- _Exercise prompt_: Where a line of the data below has the string "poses", copy that line.

Supplied information below:

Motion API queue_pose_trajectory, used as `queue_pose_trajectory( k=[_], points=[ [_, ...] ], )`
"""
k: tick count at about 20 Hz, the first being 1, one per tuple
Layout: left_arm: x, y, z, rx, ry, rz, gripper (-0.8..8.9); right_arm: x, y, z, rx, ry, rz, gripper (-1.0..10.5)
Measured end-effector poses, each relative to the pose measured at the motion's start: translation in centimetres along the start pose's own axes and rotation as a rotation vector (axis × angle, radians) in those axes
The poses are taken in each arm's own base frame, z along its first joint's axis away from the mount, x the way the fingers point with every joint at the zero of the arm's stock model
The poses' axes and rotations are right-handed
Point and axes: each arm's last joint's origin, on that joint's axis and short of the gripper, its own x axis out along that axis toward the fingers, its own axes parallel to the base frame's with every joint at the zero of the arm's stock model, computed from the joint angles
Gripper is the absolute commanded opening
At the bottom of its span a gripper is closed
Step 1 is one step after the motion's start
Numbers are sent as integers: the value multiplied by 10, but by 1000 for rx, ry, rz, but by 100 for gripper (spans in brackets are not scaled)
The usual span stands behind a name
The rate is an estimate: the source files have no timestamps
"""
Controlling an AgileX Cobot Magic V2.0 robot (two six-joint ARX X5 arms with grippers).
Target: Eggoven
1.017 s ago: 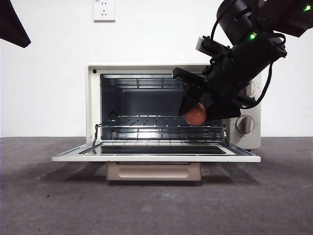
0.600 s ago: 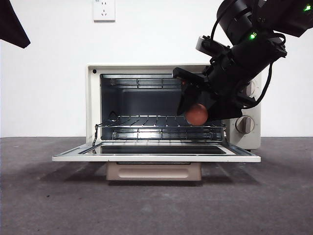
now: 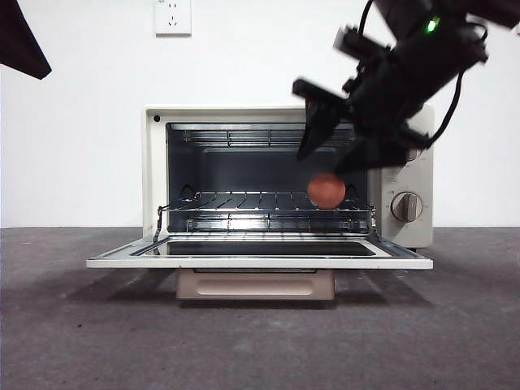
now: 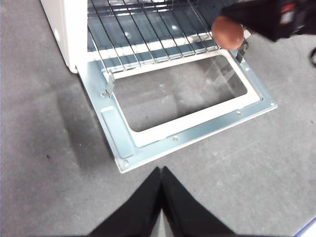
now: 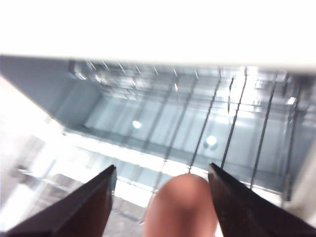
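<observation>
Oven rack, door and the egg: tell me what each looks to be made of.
Rack: thin bright wire, probably plated steel, judging by its glints. Door: bare silvery sheet metal with small fasteners around a clear pane, likely glass. Egg: smooth reddish-brown shell with a soft sheen; real or imitation cannot be told. It sits on the rack below the open right claw.

The dark grey surface (image 3: pixel 73 341) carries only the cream toaster oven (image 3: pixel 154 175) (door folded down, hanging just above it)
</observation>
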Motion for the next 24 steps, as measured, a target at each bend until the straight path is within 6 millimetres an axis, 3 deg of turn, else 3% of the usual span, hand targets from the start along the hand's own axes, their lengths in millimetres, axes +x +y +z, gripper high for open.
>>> queue_pose_trajectory(
  k=[6, 11, 14, 18, 24],
  points=[
    [8, 4, 1, -12, -49, 1, 6, -60, 17, 28, -16, -105, 36, 298],
    [41, 22, -13, -64, 1, 39, 6, -128, 29, 40, -31, -182, 65, 298],
    [69, 42, -25, -133, 7, 45, 6, -171, 31, 34, -47, -173, 61, 298],
    [102, 71, -27, -236, 16, -14, 6, -220, 31, 19, -75, -165, 48, 298],
    [151, 100, -43, -326, 74, -72, 6, -261, 30, 7, -84, -242, 29, 298]
  ],
)
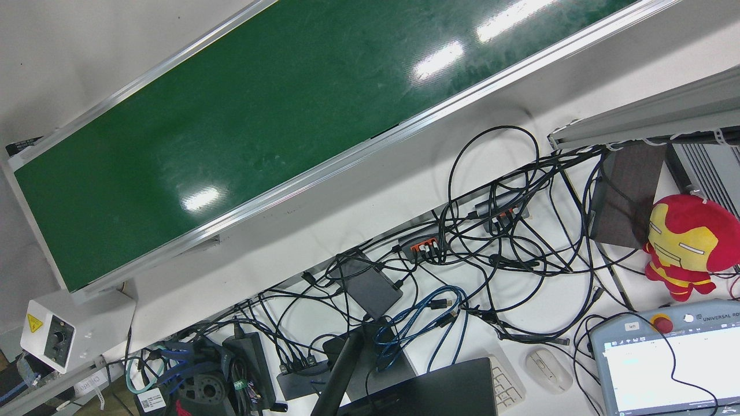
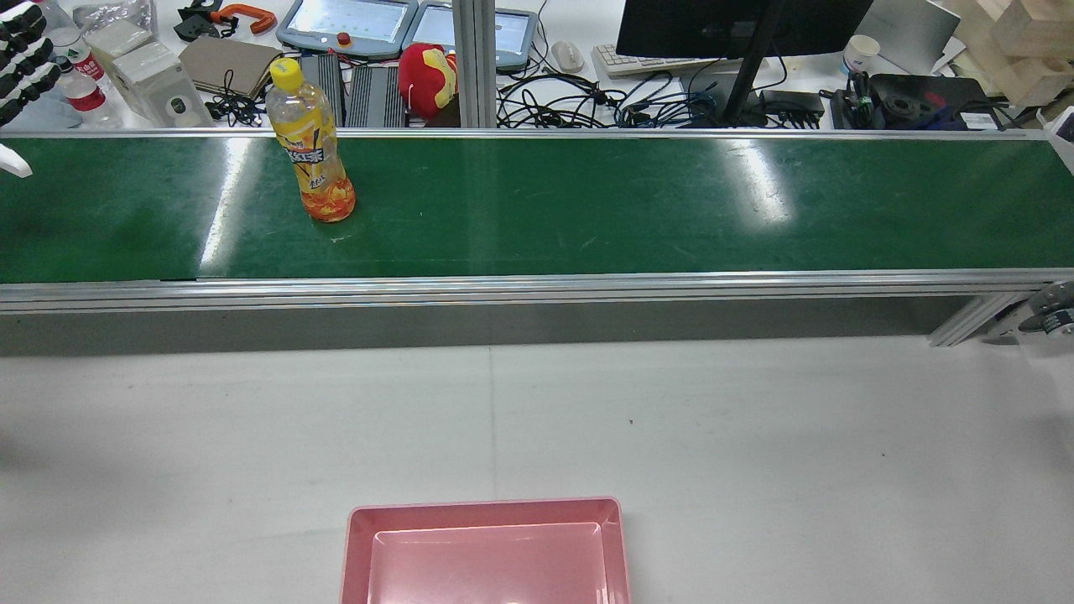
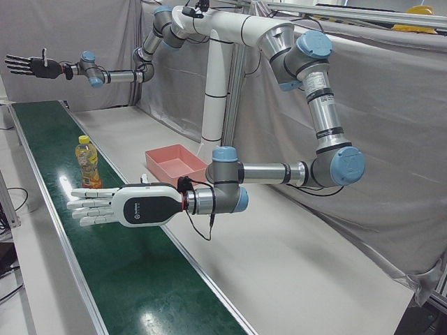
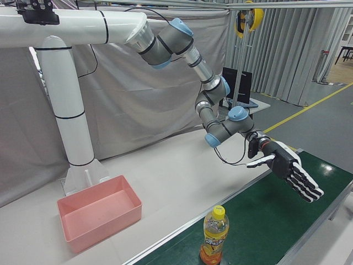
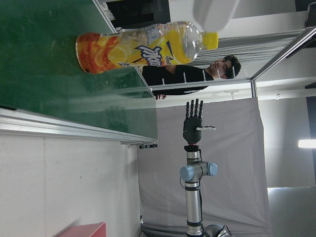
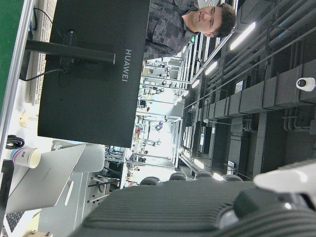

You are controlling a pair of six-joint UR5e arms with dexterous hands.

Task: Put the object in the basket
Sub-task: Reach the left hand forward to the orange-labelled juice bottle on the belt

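Note:
A yellow-capped bottle of orange drink (image 2: 310, 143) stands upright on the green conveyor belt (image 2: 587, 201), towards its left part in the rear view. It also shows in the left-front view (image 3: 87, 162), the right-front view (image 4: 214, 236) and the left hand view (image 5: 143, 47). The pink basket (image 2: 485, 549) sits empty on the white table; it also shows in the left-front view (image 3: 174, 160) and the right-front view (image 4: 99, 212). My left hand (image 3: 112, 206) is open, fingers spread flat, hovering over the belt short of the bottle; it also shows in the right-front view (image 4: 287, 168). My right hand (image 3: 31, 66) is open and raised high at the belt's far end.
Behind the belt lies a cluttered desk with cables (image 1: 491, 231), a red plush toy (image 2: 426, 75), pendants and a monitor (image 2: 738, 25). The belt's aluminium rail (image 2: 537, 289) separates it from the white table (image 2: 755, 436). A person stands beyond the desk (image 5: 197, 76).

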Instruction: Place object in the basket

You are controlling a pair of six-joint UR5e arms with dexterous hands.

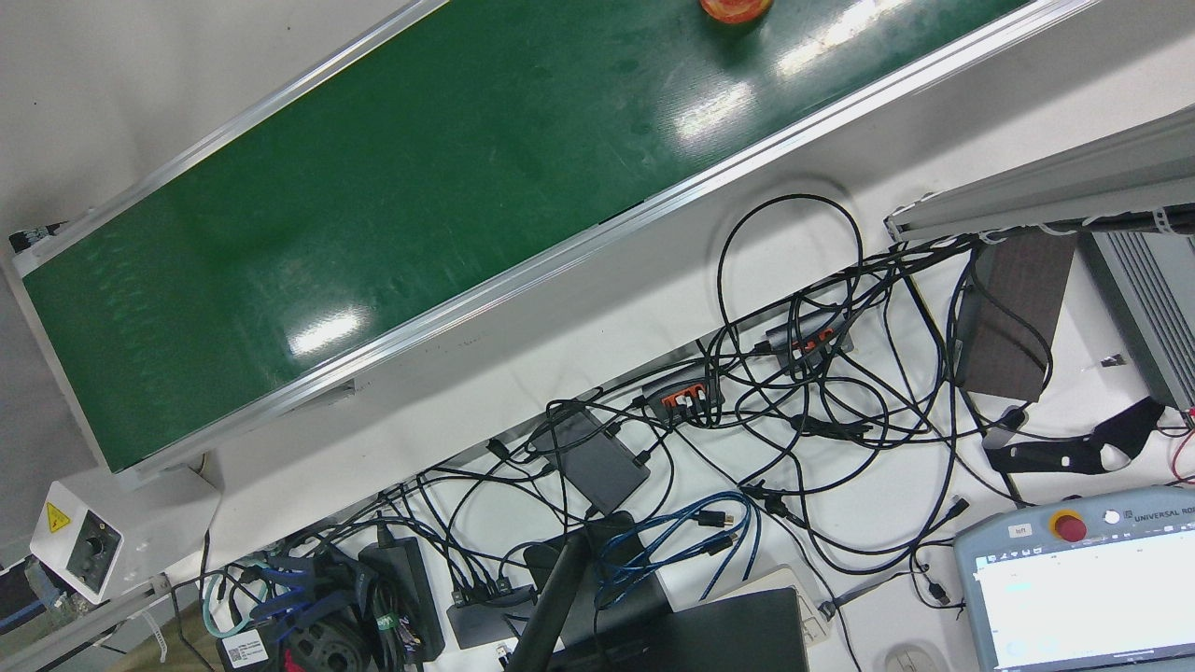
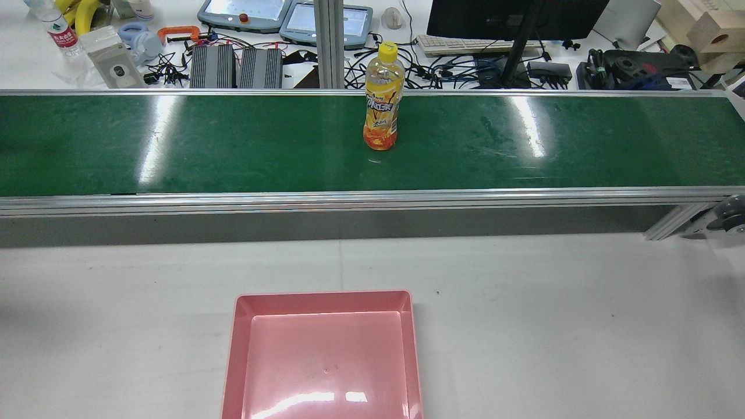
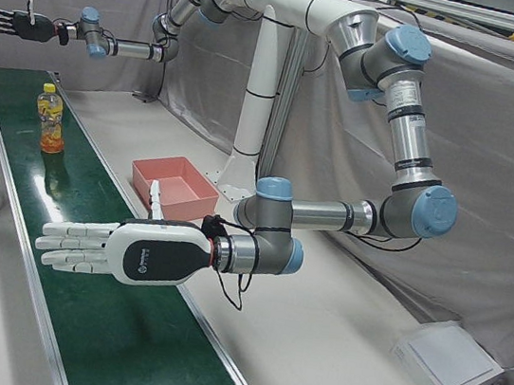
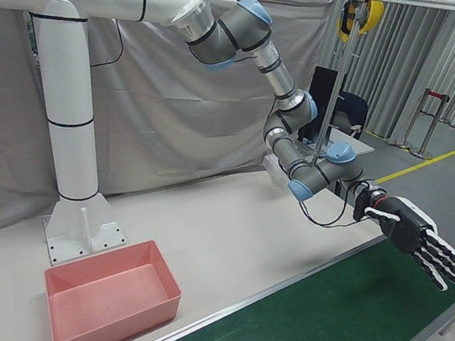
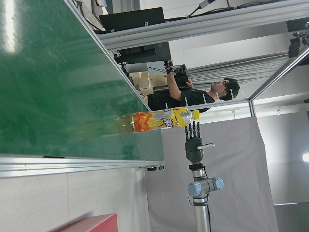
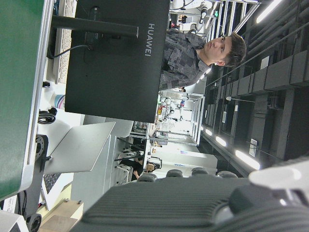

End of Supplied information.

- _Exercise output_:
Measured end-effector poses, each relative to the pose measured at the motion's start: translation in centimetres along the start pose's own axes and rotation as a rotation vector (axis × angle, radians) in those axes
The poses are taken in each arm's own base frame, z along its first joint's axis away from the mount, x the way the fingers point with every joint at the zero of the arm's stock model
The poses' axes and rotations are right-handed

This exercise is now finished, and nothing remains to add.